**ASSIGNMENT**
Search the material for the word "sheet" and copy every line in which it occurs.

**COLLECTED MATERIAL**
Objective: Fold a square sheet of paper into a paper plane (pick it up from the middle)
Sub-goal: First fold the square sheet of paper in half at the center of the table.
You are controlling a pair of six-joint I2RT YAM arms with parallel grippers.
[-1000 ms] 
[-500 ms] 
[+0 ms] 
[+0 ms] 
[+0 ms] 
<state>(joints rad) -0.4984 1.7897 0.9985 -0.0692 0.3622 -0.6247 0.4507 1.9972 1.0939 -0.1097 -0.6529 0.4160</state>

**TASK RESULT**
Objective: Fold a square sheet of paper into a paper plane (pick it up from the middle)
Sub-goal: First fold the square sheet of paper in half at the center of the table.

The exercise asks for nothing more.